Below are entries; copy exactly the lines from the one with "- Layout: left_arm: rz" through the one with "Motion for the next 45", both included, and leave out the rest.

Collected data
---*---
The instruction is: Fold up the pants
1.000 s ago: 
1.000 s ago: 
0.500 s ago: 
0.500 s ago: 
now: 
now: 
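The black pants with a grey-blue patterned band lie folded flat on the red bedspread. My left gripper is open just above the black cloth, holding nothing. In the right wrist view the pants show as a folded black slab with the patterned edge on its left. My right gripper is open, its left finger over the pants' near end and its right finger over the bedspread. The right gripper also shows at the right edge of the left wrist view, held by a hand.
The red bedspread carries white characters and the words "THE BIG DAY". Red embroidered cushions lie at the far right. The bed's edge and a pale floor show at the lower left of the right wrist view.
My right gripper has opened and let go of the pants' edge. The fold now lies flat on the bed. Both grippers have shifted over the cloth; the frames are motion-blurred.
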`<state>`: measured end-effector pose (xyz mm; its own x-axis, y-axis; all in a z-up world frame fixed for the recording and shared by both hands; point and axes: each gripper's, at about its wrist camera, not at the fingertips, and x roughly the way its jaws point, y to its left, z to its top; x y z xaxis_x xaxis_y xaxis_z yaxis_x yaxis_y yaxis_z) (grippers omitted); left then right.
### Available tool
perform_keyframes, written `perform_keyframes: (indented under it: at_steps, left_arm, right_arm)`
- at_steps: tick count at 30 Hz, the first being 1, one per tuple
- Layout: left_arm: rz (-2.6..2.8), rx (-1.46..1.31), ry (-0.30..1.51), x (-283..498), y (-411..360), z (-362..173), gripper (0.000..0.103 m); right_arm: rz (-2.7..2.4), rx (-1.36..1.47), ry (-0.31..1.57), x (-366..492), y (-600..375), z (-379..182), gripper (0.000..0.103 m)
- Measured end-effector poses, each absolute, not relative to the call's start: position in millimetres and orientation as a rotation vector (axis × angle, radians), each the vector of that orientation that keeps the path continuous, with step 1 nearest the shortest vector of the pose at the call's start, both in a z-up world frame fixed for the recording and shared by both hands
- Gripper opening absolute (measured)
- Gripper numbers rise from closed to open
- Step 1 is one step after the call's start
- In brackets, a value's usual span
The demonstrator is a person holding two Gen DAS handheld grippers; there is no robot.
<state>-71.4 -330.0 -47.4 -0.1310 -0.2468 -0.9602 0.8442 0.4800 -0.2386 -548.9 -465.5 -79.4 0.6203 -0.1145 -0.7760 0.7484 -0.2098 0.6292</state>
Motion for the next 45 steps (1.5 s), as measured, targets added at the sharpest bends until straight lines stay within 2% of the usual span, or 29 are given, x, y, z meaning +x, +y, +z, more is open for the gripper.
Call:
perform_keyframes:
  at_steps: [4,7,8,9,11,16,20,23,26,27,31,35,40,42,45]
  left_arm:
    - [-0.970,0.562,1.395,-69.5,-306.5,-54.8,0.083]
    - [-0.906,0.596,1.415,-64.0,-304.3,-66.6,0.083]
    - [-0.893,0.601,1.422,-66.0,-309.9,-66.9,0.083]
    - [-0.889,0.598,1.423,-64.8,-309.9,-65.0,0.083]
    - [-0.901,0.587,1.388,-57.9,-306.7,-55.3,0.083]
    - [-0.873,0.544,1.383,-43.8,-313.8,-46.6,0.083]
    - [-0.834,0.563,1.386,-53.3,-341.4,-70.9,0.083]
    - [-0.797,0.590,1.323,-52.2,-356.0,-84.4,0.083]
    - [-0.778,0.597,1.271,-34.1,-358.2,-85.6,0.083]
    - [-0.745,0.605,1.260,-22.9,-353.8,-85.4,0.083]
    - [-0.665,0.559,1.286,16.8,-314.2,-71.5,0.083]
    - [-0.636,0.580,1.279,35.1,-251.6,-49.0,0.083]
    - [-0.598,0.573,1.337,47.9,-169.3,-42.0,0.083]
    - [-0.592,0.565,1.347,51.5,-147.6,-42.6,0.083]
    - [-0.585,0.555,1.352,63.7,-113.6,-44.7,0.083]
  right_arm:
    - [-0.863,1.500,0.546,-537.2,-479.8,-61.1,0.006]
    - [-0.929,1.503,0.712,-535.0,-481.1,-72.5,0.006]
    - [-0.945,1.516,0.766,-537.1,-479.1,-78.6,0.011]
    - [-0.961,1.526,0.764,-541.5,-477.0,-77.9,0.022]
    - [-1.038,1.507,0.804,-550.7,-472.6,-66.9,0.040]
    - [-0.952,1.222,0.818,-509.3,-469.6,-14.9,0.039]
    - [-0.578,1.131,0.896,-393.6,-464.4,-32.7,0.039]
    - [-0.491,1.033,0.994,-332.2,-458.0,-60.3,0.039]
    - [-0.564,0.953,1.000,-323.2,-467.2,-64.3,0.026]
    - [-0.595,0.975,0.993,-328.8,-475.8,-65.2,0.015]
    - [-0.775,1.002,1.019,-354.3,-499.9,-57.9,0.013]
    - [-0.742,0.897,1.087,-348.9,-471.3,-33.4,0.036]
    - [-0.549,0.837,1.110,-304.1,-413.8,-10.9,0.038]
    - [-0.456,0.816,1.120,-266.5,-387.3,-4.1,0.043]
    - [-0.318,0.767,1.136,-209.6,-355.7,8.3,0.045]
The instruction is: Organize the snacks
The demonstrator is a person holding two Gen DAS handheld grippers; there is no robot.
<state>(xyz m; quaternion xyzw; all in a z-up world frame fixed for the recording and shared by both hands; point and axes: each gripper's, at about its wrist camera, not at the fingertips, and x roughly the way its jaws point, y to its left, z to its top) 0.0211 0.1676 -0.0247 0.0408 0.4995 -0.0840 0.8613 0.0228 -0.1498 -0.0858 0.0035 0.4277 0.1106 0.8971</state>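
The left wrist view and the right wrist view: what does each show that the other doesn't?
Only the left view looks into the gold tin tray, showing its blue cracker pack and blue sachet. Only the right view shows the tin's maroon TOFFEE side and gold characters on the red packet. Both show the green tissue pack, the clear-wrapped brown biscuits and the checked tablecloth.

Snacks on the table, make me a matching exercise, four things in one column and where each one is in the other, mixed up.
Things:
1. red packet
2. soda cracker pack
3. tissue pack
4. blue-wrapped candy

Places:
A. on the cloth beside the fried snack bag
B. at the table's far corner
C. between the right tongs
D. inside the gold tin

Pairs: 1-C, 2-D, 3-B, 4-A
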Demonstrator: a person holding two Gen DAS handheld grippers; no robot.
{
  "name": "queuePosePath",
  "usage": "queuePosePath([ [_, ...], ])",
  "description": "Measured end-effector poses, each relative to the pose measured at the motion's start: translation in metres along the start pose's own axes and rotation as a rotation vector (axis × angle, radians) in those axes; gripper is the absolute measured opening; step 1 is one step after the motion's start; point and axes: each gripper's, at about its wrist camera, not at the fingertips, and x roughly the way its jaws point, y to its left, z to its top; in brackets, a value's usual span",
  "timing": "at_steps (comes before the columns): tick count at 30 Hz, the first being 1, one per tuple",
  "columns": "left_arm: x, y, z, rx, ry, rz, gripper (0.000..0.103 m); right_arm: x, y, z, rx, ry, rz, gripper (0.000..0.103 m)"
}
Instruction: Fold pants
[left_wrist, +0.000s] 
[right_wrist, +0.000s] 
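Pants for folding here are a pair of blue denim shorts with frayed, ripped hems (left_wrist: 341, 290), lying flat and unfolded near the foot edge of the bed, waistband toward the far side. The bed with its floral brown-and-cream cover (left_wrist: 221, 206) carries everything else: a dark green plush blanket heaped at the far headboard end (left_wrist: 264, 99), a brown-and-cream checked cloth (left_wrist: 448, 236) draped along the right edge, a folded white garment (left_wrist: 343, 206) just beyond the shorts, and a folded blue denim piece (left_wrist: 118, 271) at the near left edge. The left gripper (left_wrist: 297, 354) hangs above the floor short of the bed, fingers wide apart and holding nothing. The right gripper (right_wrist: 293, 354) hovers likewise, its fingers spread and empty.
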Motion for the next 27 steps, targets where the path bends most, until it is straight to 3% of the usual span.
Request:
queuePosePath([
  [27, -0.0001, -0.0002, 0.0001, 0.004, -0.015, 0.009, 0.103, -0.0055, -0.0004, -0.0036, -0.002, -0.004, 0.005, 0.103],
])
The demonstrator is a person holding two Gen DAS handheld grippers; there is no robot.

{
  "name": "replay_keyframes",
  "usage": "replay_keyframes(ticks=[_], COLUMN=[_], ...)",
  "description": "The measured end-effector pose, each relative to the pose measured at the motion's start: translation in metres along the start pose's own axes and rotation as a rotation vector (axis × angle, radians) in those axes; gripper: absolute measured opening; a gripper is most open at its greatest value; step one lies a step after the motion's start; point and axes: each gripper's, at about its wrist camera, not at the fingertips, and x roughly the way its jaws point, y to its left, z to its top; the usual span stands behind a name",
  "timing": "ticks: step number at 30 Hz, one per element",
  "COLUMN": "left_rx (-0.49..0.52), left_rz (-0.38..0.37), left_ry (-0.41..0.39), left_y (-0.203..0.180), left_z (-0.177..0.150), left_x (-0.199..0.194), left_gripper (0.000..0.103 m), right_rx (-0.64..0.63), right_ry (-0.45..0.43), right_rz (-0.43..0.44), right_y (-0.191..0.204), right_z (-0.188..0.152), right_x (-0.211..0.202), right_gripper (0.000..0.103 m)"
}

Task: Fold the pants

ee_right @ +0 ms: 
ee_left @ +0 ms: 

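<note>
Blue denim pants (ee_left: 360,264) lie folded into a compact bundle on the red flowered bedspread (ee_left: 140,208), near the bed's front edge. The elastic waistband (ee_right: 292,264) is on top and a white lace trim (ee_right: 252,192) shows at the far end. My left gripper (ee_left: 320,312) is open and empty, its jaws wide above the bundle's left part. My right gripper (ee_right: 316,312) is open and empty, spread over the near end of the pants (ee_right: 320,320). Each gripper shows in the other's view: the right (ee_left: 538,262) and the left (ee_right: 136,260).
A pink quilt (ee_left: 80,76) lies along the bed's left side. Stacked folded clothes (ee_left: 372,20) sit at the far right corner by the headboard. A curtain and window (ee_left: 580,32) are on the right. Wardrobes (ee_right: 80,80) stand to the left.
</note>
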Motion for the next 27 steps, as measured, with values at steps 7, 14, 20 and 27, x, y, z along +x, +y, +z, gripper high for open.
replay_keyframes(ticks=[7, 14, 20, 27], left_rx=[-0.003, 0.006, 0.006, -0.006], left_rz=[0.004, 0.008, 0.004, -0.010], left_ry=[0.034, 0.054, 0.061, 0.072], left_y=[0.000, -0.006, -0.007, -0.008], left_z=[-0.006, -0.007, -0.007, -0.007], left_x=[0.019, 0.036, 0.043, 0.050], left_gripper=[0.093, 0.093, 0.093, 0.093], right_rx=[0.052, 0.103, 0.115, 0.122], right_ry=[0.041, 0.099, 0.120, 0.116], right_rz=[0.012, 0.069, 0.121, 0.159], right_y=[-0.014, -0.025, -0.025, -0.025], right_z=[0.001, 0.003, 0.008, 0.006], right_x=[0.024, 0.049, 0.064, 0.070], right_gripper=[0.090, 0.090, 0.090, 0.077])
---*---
Solved exercise:
- Layout: left_arm: rz (-2.6..2.8), rx (-1.46..1.31), ry (-0.30..1.51), x (-283..498), y (-411..360), z (-362..173), gripper (0.000..0.103 m); right_arm: rz (-2.7..2.4), rx (-1.36..1.47), ry (-0.31..1.57), x (-366..492), y (-600..375), z (-379..182), gripper (0.000..0.103 m)
- Measured end-effector poses, each absolute, not relative to the call's start: position in millimetres and orientation as a rotation vector (axis × angle, radians), each the vector of that orientation that keeps the path continuous, with step 1 nearest the shortest vector of the pose at the call's start, both in a z-up world frame fixed for the recording and shared by both hands
- Gripper opening absolute (measured)
- Gripper numbers rise from closed to open
- Step 1 is one step after the call's start
- In brackets, a value's usual span
The demonstrator is a person holding two Gen DAS handheld grippers; there is no robot.
<state>-71.4 -330.0 -47.4 -0.1310 -0.2468 -0.9602 0.8442 0.4800 -0.2386 -548.9 -465.5 -79.4 0.6203 -0.1145 -0.7760 0.7484 -0.2098 0.6292</state>
Motion for the next 45 steps (1.5 s), as measured, targets added at the sharpest bends until straight lines stay within 2% of the usual span, or 29 are given, x, y, z meaning +x, +y, +z, more is open for the gripper.

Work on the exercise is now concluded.